**WORK ITEM:**
What you return should be the lines from the first line of the records below through the line holding "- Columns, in", unchanged.

[Data records]
··········

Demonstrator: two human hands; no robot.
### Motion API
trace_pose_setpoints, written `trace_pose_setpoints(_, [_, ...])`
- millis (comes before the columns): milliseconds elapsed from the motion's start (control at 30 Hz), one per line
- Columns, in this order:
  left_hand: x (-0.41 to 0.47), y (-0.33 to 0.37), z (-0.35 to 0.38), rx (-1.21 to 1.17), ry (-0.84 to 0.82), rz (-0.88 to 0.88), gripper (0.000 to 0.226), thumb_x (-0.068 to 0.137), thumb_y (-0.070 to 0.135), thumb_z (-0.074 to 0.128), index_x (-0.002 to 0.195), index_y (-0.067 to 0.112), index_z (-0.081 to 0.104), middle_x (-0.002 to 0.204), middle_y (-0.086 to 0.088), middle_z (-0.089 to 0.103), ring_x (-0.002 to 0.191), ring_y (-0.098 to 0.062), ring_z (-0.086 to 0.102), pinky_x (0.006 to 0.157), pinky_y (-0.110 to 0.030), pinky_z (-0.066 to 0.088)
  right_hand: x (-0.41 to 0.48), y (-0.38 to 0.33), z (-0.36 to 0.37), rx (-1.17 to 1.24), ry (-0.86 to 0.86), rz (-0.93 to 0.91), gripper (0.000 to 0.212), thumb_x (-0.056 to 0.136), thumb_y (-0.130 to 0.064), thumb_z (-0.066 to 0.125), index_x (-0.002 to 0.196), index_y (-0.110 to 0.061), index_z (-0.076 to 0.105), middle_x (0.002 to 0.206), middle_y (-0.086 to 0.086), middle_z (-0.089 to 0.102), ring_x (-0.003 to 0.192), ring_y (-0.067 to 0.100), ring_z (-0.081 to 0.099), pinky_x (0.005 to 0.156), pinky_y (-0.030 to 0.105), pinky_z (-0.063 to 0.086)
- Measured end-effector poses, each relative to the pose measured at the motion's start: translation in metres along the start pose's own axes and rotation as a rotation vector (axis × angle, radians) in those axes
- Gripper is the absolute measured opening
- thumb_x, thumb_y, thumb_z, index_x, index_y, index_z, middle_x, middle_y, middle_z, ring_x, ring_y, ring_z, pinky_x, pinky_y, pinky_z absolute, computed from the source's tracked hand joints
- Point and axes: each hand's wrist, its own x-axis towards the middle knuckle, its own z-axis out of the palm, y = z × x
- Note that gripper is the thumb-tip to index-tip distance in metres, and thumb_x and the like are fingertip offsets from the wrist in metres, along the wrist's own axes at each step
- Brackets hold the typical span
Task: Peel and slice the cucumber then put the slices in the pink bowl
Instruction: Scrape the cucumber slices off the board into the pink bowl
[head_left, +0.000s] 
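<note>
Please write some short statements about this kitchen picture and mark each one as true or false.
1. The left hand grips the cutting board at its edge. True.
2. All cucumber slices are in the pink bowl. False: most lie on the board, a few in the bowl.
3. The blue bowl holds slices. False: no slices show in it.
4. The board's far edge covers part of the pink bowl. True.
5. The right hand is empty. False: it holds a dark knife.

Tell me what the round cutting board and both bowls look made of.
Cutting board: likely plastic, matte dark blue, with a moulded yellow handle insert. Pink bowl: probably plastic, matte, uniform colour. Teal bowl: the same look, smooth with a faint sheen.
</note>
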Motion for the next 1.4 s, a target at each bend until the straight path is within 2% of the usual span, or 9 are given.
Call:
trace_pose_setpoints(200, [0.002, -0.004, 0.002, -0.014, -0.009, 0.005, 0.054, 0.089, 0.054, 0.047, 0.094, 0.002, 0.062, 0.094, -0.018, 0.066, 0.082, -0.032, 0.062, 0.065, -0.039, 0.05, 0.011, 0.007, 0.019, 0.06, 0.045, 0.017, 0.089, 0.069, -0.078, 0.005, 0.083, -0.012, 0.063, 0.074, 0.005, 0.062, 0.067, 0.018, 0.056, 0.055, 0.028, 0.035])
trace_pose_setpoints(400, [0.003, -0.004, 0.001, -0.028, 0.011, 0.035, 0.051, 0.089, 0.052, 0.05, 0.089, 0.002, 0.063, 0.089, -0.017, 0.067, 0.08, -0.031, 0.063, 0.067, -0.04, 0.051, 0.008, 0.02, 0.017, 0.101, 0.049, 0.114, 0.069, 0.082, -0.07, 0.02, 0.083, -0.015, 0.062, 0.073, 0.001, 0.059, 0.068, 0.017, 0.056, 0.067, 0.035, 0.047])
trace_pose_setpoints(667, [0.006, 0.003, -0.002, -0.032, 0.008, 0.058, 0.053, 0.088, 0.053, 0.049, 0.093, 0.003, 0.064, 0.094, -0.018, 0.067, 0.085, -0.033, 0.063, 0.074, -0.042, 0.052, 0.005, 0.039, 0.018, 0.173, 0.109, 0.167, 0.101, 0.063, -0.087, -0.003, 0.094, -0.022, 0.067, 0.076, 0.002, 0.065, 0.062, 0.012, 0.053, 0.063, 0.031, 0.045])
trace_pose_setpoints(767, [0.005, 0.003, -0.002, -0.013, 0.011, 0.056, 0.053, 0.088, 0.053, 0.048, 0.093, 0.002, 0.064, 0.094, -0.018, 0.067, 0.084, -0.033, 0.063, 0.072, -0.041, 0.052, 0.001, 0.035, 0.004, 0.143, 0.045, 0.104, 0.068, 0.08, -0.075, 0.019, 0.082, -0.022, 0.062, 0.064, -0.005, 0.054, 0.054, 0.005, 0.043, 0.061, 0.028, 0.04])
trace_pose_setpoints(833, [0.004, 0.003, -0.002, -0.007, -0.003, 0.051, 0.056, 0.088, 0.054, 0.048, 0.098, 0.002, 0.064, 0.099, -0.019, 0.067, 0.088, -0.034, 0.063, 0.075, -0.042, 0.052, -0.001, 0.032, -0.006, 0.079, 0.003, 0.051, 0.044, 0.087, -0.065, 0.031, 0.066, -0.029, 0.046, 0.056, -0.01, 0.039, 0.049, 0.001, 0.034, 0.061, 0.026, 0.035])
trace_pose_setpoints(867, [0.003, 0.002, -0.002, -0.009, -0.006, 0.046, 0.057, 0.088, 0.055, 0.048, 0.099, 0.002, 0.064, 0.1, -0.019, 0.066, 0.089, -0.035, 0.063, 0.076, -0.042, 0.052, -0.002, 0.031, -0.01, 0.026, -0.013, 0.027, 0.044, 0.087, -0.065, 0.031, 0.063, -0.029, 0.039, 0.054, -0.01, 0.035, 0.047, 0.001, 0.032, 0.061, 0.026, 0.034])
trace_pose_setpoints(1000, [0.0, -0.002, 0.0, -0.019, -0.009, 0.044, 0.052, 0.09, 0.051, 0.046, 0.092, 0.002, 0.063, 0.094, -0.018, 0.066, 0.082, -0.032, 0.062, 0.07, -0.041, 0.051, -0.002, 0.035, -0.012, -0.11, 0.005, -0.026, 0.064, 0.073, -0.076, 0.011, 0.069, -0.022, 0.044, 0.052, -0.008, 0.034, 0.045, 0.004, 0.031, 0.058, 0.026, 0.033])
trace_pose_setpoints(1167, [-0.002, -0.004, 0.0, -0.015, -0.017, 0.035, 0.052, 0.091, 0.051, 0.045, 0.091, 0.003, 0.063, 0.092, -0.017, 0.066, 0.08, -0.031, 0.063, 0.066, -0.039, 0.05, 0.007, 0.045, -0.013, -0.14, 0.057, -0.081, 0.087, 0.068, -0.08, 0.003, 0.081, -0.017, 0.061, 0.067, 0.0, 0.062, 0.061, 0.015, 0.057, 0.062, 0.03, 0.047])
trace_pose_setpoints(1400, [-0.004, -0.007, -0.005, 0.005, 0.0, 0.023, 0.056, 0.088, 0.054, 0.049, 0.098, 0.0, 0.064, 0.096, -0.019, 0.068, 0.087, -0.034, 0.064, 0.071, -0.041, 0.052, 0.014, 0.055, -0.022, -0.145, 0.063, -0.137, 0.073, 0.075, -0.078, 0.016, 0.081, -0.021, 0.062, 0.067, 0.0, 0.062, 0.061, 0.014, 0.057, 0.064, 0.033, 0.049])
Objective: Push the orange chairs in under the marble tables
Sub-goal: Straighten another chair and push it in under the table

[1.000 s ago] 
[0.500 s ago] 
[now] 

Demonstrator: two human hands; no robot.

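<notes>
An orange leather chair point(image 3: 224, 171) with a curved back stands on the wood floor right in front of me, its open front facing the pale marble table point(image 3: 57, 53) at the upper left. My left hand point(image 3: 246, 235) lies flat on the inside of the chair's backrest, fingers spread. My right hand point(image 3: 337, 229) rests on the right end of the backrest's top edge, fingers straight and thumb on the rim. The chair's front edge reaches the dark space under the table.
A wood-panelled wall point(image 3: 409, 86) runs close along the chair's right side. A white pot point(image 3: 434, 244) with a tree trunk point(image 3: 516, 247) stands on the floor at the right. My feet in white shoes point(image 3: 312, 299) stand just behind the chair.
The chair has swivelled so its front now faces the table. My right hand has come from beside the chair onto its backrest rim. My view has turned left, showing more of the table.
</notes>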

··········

**RESULT:**
Demonstrator: two human hands; no robot.
### Motion API
trace_pose_setpoints, written `trace_pose_setpoints(_, [_, ...])`
- millis (comes before the columns): milliseconds elapsed from the motion's start (control at 30 Hz), one per line
- Columns, in this order:

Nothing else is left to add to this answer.